What you should do: Given the entries that follow, write out exactly the lines starting at the one containing "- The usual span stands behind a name" and ending at the one containing "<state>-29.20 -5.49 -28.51", both ends included, and only those.

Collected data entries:
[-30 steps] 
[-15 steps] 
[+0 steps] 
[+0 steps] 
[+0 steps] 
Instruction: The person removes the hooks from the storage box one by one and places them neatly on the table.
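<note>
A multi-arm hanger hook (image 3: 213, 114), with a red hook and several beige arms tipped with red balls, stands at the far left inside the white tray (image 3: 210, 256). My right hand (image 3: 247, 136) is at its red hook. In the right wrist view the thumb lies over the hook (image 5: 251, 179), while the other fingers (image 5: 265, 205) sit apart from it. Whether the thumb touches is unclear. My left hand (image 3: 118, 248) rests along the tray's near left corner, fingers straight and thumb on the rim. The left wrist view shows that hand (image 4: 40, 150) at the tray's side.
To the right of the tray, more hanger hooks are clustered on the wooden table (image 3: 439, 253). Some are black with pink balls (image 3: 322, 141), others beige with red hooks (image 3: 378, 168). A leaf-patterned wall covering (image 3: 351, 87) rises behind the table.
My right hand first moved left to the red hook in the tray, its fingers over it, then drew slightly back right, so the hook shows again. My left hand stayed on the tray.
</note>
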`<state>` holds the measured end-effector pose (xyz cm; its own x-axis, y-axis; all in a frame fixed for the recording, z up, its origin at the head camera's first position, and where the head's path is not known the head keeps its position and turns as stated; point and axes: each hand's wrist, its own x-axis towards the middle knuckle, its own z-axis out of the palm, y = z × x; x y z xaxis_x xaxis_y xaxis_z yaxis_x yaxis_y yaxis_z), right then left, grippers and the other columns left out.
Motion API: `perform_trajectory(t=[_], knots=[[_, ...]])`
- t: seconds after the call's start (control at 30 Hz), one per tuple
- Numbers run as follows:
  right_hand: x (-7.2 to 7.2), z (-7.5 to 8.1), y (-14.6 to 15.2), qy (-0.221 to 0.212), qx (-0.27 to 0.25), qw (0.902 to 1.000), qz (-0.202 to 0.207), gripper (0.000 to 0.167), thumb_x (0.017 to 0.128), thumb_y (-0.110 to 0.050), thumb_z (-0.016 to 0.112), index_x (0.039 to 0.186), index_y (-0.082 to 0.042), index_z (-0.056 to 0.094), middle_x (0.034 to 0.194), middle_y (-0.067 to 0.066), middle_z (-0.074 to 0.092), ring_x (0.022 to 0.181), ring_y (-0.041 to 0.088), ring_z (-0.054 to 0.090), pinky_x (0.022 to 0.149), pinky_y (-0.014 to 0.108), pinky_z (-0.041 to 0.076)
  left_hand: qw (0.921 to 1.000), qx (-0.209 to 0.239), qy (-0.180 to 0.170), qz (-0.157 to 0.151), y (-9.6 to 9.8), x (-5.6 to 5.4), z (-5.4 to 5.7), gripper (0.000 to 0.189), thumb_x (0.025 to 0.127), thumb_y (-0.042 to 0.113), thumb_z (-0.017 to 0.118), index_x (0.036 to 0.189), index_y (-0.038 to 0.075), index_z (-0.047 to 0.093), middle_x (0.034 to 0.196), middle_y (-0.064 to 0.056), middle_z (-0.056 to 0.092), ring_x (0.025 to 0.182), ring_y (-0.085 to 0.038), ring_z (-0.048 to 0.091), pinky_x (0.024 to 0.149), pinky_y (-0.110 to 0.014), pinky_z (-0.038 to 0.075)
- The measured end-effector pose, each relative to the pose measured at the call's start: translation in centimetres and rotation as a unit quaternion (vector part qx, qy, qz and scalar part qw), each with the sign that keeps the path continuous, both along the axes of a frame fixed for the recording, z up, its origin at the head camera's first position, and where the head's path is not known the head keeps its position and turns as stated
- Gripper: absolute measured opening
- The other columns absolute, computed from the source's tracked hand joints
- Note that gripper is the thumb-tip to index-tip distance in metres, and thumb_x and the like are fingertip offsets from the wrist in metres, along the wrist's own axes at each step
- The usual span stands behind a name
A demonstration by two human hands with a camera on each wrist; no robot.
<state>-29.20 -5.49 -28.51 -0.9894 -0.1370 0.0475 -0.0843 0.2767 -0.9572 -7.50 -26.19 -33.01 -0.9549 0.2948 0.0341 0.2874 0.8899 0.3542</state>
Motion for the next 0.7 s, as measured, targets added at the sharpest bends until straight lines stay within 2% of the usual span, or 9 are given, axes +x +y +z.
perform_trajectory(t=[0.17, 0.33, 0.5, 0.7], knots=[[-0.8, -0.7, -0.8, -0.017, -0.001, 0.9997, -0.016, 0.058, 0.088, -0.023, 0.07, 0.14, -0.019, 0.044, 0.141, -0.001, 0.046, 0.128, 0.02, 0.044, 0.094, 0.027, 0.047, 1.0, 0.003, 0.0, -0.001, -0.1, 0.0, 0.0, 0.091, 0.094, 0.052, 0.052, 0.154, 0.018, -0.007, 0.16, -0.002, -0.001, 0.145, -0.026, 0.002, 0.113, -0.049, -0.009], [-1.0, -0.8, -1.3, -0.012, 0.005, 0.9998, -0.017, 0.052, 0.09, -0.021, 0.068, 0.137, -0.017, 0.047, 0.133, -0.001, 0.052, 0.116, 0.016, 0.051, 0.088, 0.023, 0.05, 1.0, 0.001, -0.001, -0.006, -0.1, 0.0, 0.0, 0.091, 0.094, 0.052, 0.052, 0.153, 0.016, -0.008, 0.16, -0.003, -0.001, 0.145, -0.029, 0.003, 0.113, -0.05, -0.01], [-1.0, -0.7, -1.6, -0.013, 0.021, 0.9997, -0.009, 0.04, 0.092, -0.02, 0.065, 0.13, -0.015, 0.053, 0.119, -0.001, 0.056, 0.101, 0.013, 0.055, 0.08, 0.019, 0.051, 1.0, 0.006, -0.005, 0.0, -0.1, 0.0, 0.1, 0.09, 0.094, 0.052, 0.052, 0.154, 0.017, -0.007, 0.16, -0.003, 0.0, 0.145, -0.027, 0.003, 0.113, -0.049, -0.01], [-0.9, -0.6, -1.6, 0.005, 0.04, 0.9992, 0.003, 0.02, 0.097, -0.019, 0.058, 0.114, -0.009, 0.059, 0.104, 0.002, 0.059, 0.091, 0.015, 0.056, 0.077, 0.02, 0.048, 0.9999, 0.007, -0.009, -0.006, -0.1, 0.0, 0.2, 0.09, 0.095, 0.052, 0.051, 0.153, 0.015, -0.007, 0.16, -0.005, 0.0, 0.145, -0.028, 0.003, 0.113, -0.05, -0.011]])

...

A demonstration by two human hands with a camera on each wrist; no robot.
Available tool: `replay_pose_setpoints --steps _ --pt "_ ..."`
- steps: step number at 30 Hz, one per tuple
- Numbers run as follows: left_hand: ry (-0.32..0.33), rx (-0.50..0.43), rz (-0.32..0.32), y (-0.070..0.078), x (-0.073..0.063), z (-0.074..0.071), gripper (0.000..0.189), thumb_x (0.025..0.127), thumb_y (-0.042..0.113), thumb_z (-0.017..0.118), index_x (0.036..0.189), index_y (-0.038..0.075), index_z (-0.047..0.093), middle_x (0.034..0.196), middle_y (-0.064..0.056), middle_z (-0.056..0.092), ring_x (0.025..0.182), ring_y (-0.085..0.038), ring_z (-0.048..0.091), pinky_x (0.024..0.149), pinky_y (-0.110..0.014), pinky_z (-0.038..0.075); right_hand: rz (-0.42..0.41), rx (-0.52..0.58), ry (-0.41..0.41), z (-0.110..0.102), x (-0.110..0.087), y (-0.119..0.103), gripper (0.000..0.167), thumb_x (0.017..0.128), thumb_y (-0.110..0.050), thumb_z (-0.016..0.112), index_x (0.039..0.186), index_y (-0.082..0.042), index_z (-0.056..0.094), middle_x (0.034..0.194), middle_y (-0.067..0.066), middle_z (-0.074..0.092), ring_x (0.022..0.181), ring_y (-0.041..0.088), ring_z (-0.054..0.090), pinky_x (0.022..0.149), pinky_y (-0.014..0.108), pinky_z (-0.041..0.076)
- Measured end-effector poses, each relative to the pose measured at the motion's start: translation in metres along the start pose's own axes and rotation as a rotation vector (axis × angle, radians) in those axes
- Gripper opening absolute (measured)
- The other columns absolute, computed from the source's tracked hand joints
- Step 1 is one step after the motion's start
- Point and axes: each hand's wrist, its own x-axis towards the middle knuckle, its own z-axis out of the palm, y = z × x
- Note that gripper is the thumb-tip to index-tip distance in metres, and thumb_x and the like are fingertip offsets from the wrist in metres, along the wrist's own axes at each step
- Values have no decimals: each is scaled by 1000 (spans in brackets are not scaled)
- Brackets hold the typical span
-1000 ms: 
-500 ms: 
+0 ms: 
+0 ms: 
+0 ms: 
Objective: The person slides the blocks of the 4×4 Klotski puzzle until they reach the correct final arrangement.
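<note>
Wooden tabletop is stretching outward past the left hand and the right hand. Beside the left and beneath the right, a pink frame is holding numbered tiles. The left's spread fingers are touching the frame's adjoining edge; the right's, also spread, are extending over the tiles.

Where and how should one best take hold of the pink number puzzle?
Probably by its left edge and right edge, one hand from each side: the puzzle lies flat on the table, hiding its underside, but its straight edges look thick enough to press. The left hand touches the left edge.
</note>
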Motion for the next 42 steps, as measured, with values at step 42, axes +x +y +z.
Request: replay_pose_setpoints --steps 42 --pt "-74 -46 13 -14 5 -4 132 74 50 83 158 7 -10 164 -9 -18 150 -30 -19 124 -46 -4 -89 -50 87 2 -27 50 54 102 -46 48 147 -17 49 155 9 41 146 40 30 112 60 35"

Exercise answer:
- The usual span stands behind a name
A demonstration by two human hands with a camera on each wrist; no robot.
<state>-29.20 -5.49 -28.51 -0.9894 -0.1370 0.0475 -0.0843 0.2767 -0.9572 -7.50 -26.19 -33.01 -0.9549 0.2948 0.0341 0.2874 0.8899 0.3542</state>

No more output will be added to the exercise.